PROVIDED MATERIAL Start Marker
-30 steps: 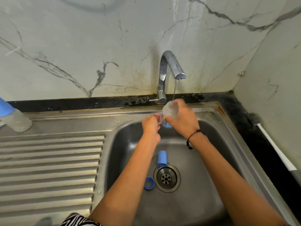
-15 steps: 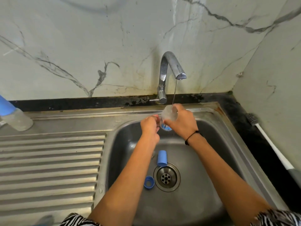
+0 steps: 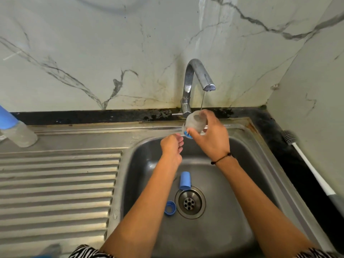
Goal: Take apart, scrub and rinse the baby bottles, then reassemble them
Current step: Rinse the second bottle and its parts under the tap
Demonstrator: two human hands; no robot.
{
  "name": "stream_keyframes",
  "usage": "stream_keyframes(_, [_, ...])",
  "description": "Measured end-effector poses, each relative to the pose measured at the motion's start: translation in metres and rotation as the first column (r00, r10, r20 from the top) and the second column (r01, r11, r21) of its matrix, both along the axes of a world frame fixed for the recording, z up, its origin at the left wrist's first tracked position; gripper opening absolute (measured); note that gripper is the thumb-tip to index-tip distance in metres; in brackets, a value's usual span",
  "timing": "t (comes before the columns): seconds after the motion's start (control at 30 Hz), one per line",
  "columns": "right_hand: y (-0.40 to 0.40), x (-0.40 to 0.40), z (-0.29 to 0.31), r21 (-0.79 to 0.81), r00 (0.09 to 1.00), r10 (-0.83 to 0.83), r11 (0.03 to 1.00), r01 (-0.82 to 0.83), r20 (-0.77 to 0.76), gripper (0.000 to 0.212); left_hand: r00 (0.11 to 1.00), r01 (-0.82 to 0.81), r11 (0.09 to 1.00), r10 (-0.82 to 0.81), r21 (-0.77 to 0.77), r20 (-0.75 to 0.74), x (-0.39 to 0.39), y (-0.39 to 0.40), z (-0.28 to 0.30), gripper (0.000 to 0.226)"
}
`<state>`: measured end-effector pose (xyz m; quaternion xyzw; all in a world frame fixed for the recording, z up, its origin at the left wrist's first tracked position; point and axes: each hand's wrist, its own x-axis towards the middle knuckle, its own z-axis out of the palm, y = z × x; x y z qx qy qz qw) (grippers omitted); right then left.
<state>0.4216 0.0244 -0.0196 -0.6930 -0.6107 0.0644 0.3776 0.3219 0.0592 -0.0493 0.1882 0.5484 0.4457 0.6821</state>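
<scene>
At the steel sink (image 3: 247, 149), my right hand (image 3: 212, 140) grips a clear baby bottle (image 3: 194, 122) just below the tap (image 3: 197, 79), fingers and thumb curled round its body. A thin thread of water (image 3: 202, 100) falls from the spout onto the bottle. A blue part (image 3: 187, 135) shows at the bottle's lower end; I cannot tell what it is.

My left hand (image 3: 172, 146) sits just left of the bottle, over the sink's back edge, fingers loosely curled. Its fingertips lie close to the blue part, but I cannot tell whether they touch it or hold anything.

In the sink's basin, a blue cap (image 3: 184, 180) lies on its side just behind the drain (image 3: 189, 202), and a blue screw ring (image 3: 170, 208) lies flat just left of the drain.

On the counter well left of the sink, beyond the ribbed drainboard (image 3: 55, 192), a second bottle (image 3: 20, 135) with a blue top lies tilted at the frame's edge. Right of the sink, a bottle brush (image 3: 305, 161) with a white handle lies along the dark counter strip against the marble-patterned wall (image 3: 93, 53).
</scene>
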Motion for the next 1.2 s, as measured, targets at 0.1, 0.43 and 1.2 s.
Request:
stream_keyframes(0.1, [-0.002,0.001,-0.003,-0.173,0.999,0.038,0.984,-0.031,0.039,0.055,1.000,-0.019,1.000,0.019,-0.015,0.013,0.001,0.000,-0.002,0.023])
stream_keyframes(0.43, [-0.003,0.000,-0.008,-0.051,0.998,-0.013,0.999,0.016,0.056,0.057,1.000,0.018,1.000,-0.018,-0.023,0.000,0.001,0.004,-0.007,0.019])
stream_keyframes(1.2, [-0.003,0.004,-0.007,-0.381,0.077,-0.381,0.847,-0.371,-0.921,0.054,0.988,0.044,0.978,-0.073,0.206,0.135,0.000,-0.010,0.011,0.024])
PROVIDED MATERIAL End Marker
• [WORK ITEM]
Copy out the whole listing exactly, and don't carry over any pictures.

• [ANSWER TO THE EXERCISE]
-30 steps: 
-15 steps: 
+0 steps: 
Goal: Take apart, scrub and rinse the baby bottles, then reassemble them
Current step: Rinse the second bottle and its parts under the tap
Demonstrator: two human hands; no robot.
{
  "name": "stream_keyframes",
  "usage": "stream_keyframes(_, [_, ...])",
  "description": "Measured end-effector poses, each relative to the pose measured at the motion's start: translation in metres and rotation as the first column (r00, r10, r20 from the top) and the second column (r01, r11, r21) of its matrix, both along the axes of a world frame fixed for the recording, z up, its origin at the left wrist's first tracked position; gripper opening absolute (measured); note that gripper is the thumb-tip to index-tip distance in metres; in brackets, a value's usual span",
  "timing": "t (comes before the columns): seconds after the motion's start (control at 30 Hz), one per line",
  "columns": "right_hand: y (-0.40 to 0.40), x (-0.40 to 0.40), z (-0.29 to 0.31), r21 (-0.79 to 0.81), r00 (0.09 to 1.00), r10 (-0.83 to 0.83), r11 (0.03 to 1.00), r01 (-0.82 to 0.83), r20 (-0.77 to 0.76), gripper (0.000 to 0.212); left_hand: r00 (0.11 to 1.00), r01 (-0.82 to 0.81), r11 (0.09 to 1.00), r10 (-0.82 to 0.81), r21 (-0.77 to 0.77), r20 (-0.75 to 0.74), x (-0.39 to 0.39), y (-0.39 to 0.40), z (-0.28 to 0.30), gripper (0.000 to 0.226)"
}
`<state>`: measured end-effector pose (xyz m; quaternion xyzw; all in a world frame fixed for the recording, z up, its origin at the left wrist's first tracked position; point and axes: each hand's wrist, its own x-axis towards the middle knuckle, its own z-axis out of the palm, y = z × x; x y z qx qy qz qw) (grippers omitted); right then left.
<state>0.4216 0.0244 -0.0196 -0.6930 -0.6107 0.0644 0.3776 0.3219 0.0592 -0.0493 0.1882 0.5484 0.4457 0.6821</state>
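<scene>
At the steel sink (image 3: 247, 149), my right hand (image 3: 212, 140) grips a clear baby bottle (image 3: 194, 122) just below the tap (image 3: 197, 79), fingers and thumb curled round its body. A thin thread of water (image 3: 202, 100) falls from the spout onto the bottle. A blue part (image 3: 187, 135) shows at the bottle's lower end; I cannot tell what it is.

My left hand (image 3: 172, 146) sits just left of the bottle, over the sink's back edge, fingers loosely curled. Its fingertips lie close to the blue part, but I cannot tell whether they touch it or hold anything.

In the sink's basin, a blue cap (image 3: 184, 180) lies on its side just behind the drain (image 3: 189, 202), and a blue screw ring (image 3: 170, 208) lies flat just left of the drain.

On the counter well left of the sink, beyond the ribbed drainboard (image 3: 55, 192), a second bottle (image 3: 20, 135) with a blue top lies tilted at the frame's edge. Right of the sink, a bottle brush (image 3: 305, 161) with a white handle lies along the dark counter strip against the marble-patterned wall (image 3: 93, 53).
</scene>
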Motion for the next 1.2 s, as measured, targets at 0.1, 0.43 and 1.2 s.
Request:
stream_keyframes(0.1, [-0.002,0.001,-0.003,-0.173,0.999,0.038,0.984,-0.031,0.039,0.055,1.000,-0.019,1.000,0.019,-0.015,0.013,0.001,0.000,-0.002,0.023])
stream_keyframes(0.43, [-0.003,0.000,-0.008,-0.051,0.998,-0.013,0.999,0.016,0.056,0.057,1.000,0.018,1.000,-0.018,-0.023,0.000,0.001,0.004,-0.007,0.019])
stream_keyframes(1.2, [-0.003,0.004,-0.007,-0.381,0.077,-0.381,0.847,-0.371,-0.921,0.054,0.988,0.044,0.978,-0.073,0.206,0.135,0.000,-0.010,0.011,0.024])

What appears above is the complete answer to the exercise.